Поднимаюсь по молчаливой, выстланной коврами лестнице. Большая комната. Стены окрашены мягкой, теплой краской. Мерцает синий глаз электрической лампочки.
Есенин сидит на кровати, обхватив колени.
– Сережа, какое у тебя хорошее лицо… Волосы даже снова запушились.
Очень давно я не видел у Есенина таких ясных глаз, спокойных рук, бровей и рта. Даже пооблетела серая пыль с век.
Я вспомнил последнюю встречу.
Есенин до последней капли выпил бутылку шампанского. Желтая муть перелилась к нему в глаза. У меня в комнате на стене украинский ковер с большими красными и желтыми цветами. Есенин остановил на них взгляд. Зловеще ползли секунды, и еще зловещей расползались есенинские зрачки, пожирая радужную оболочку. Узенькие кольца белков налились кровью. А черные дыры зрачков – страшным, голым безумием.
Есенин привстал с кресла, скомкал салфетку и, подавая ее мне, прохрипел на ухо:
– Вытри им носы!
– Сережа, это ковер… ковер… а это цветы… Черные дыры сверкнули ненавистью.
– А!., трусишь!..
Он схватил пустую бутылку и заскрипел челюстями:
– Размозжу… в кровь… носы… в кровь… размозжу…
Я взял салфетку и стал водить ею по ковру – вытирая красные и желтые рожи, сморкая бредовые носы.
Есенин хрипел. У меня холодело сердце. Многое утонет в памяти. Такое – никогда. И вот: синий глаз в потолке. Узкая кровать с серым одеялом. Теплые стены. И почти спокойные руки, брови, рот. Есенин говорит:
– Мне очень здесь хорошо… только немного раздражает, что день и ночь горит синенькая лампочка… знаешь, заворачиваюсь по уши в одеяло… лезу головой под подушку… и еще – не позволяют закрывать дверь… все боятся, что по кончу самоубийством.

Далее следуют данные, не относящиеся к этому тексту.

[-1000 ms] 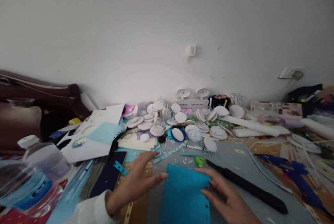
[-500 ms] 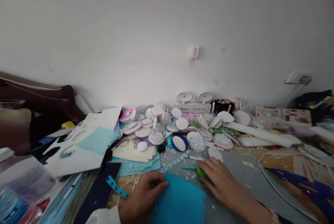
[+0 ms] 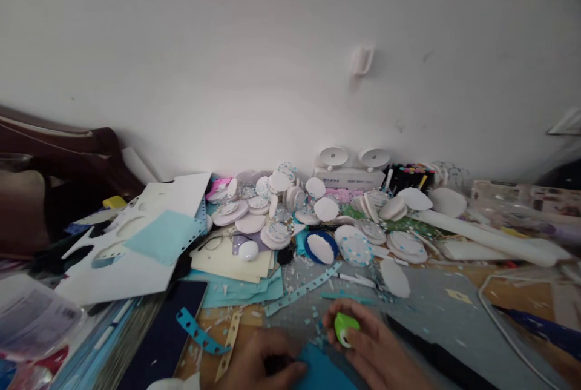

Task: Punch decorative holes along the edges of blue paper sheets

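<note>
My left hand (image 3: 265,360), slightly blurred, pinches the edge of a bright blue sheet of paper (image 3: 322,370) at the bottom of the view. Just right of it, my right hand (image 3: 374,350) is turned partly palm up, its fingers curled round a small green craft punch (image 3: 345,324). The punch sits close to the paper's upper edge; whether they touch I cannot tell. Paper scraps lie between and above the hands. A punched pale-blue strip (image 3: 303,289) lies beyond them on the grey mat (image 3: 431,293).
White and dotted discs (image 3: 354,249) are heaped along the wall. A blue glue gun (image 3: 538,324) and its looping cable lie at right. A long black tool (image 3: 436,350) rests beside my right hand. At left are a white cut-out sheet (image 3: 122,281) and a plastic tub (image 3: 39,317).
My right hand has turned from palm down to partly palm up, bringing the green punch nearer the blue paper. The paper is lower in view. The camera has shifted left and down.
</note>
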### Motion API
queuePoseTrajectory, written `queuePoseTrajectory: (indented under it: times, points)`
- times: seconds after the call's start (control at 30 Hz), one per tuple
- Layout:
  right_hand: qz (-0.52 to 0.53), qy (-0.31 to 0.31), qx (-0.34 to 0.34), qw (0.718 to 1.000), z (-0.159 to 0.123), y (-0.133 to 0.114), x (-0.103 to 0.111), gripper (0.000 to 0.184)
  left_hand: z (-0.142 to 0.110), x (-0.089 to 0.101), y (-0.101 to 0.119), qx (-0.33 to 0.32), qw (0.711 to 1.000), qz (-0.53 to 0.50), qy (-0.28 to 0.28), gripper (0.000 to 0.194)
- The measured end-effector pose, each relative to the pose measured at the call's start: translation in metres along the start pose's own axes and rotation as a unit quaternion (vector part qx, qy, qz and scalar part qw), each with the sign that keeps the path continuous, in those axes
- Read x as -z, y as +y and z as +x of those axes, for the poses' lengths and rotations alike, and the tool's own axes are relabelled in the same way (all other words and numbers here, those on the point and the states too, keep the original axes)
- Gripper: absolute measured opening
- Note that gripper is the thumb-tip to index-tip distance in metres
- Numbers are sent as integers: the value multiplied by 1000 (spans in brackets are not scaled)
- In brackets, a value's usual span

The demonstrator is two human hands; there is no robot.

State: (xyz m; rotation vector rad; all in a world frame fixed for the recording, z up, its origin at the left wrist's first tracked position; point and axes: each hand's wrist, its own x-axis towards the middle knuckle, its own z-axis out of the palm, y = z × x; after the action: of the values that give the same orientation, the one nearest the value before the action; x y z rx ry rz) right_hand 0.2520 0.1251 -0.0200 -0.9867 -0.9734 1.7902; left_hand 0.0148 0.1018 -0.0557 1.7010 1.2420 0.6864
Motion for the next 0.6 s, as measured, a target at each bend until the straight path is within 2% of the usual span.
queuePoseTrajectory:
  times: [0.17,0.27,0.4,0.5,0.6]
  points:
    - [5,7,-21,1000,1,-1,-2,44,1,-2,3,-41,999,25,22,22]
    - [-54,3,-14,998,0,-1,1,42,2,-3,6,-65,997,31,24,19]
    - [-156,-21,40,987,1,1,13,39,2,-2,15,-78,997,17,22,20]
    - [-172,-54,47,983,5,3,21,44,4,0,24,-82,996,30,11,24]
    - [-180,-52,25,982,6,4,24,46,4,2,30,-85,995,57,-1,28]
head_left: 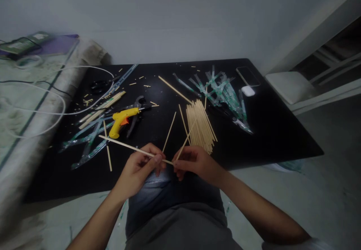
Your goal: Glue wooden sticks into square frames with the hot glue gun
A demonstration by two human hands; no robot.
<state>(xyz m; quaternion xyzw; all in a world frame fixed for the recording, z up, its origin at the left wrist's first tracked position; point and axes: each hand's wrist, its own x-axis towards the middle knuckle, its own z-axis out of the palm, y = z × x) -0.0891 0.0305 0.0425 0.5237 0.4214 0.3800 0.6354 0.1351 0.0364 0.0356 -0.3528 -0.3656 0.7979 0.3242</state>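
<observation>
Pinched in my left hand (146, 163) is a long thin wooden stick (124, 144), reaching up and left across the front of the table. My right hand (194, 163) pinches a second wooden stick (186, 141), which slants up and to the right. The lower ends of both sticks come together at my right fingertips; whether they are joined I cannot tell. Just beyond my right hand lies a thick bundle of similar sticks (200, 125). Another loose stick (169, 129) rests on the table in front of my left fingers.
A yellow glue gun (122, 120) lies left of centre on the black table (270, 137). Plastic wrappers (222, 88), a phone (248, 76) and a white case (248, 91) are at the right. Black scissors (98, 87), cut pieces and a white cable (93, 67) are left.
</observation>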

По коридору прошла очень красивая девушка. Голубые большие глаза и необычайные волосы, золотые, как мед.
– Здесь все хотят умереть… эта Офелия вешалась на сво их волосах.

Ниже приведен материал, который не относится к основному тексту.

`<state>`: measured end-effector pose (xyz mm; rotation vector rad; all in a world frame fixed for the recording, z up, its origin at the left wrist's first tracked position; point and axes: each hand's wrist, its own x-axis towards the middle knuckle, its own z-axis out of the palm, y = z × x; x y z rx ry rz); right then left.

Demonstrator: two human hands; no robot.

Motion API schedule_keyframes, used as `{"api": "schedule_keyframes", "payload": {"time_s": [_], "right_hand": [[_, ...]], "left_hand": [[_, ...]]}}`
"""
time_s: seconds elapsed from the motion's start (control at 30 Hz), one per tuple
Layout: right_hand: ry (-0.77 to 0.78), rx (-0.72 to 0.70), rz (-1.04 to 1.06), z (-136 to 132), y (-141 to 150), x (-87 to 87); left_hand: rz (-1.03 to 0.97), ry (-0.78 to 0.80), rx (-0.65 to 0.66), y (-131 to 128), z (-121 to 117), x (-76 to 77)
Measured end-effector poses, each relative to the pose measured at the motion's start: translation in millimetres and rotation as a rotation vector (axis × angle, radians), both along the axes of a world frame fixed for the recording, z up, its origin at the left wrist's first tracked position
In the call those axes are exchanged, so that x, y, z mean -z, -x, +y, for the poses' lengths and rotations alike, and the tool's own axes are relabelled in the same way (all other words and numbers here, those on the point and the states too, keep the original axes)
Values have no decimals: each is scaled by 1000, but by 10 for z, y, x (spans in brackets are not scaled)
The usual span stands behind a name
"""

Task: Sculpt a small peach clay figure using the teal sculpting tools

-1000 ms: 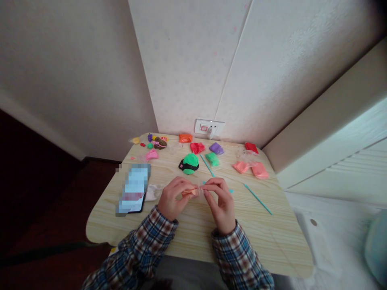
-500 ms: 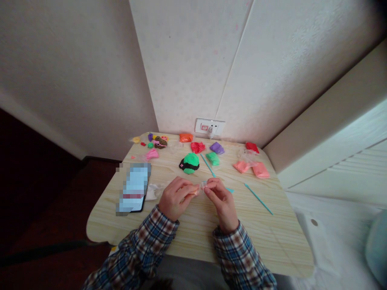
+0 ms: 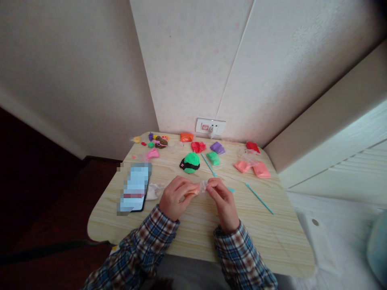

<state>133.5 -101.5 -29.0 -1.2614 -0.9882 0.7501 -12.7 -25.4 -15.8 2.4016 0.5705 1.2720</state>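
Note:
Between my hands, above the near middle of the table, is a small clear plastic bag (image 3: 203, 187) with peach-coloured clay (image 3: 193, 190) in its left end. My left hand (image 3: 177, 197) is closed around the clay end, partly covering it. The fingertips of my right hand (image 3: 223, 201) pinch the bag's clear end. Just beyond them lies a green and black clay figure (image 3: 190, 163) with a small pink mark on its black part. A teal modelling tool (image 3: 208, 165) lies beside it, its near end partly behind my right hand.
A phone (image 3: 134, 188) lies on the left of the table (image 3: 266, 245). Along the back are small clay pieces (image 3: 161, 141) and bags of orange (image 3: 186, 137), red, purple (image 3: 217, 148) and green clay. Salmon-coloured packs (image 3: 261, 170) and another teal tool (image 3: 259, 198) lie right. A wall socket (image 3: 211, 127) is behind.
The clear end of the bag shows a little more between my hands, as my right fingers have shifted slightly to the right. Everything on the table stays put.

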Motion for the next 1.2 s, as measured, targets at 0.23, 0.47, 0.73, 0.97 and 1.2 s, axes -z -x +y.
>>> {"api": "schedule_keyframes", "payload": {"time_s": [0.23,0.47,0.73,0.97,1.2], "right_hand": [[12,6,36,9,-23,36],[19,-5,21,3,-7,-5],[0,12,-32,-7,6,-34],[-7,-4,-18,-4,1,-23],[16,-5,-28,3,15,-35]], "left_hand": [[10,-5,3,6,-4,-4],[26,10,12,1,-13,1],[16,-20,1,2,-5,6],[14,-10,5,2,-3,5],[31,-18,7,-6,-9,-2]]}}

Потом Есенин повел в приемный зал. Показывал цепи и кандалы, в которые некогда заковывали больных, рисунки, вышивки и крашеную скульптуру из воска и хлебного мякиша.
– Смотри, картина Врубеля… он тоже был здесь… Есенин улыбнулся:
– Только ты не думай – это не сумасшедший дом… сумасшедший дом у нас по соседству.
Он подвел к окну:
– Вон то здание!
Сквозь белую снежную листву декабрьского парка весело смотрели освещенные стекла гостеприимного помещичьего дома.
64
Платон изгнал Гомера за непристойность из своей идеальной республики.
Я не Гомер.
У нас республика Советов, а не идеальная.
Можно мне сказать гадость? Совсем маленькую и не очень скабрезную? О том, как надо просить у жизни счастья.
Так вот: счастья надо просить так, как одесский беспризорный милостыню:
– Гражданка, дайте пятачок. А не то плюну вам в физиономию – у меня сифилис.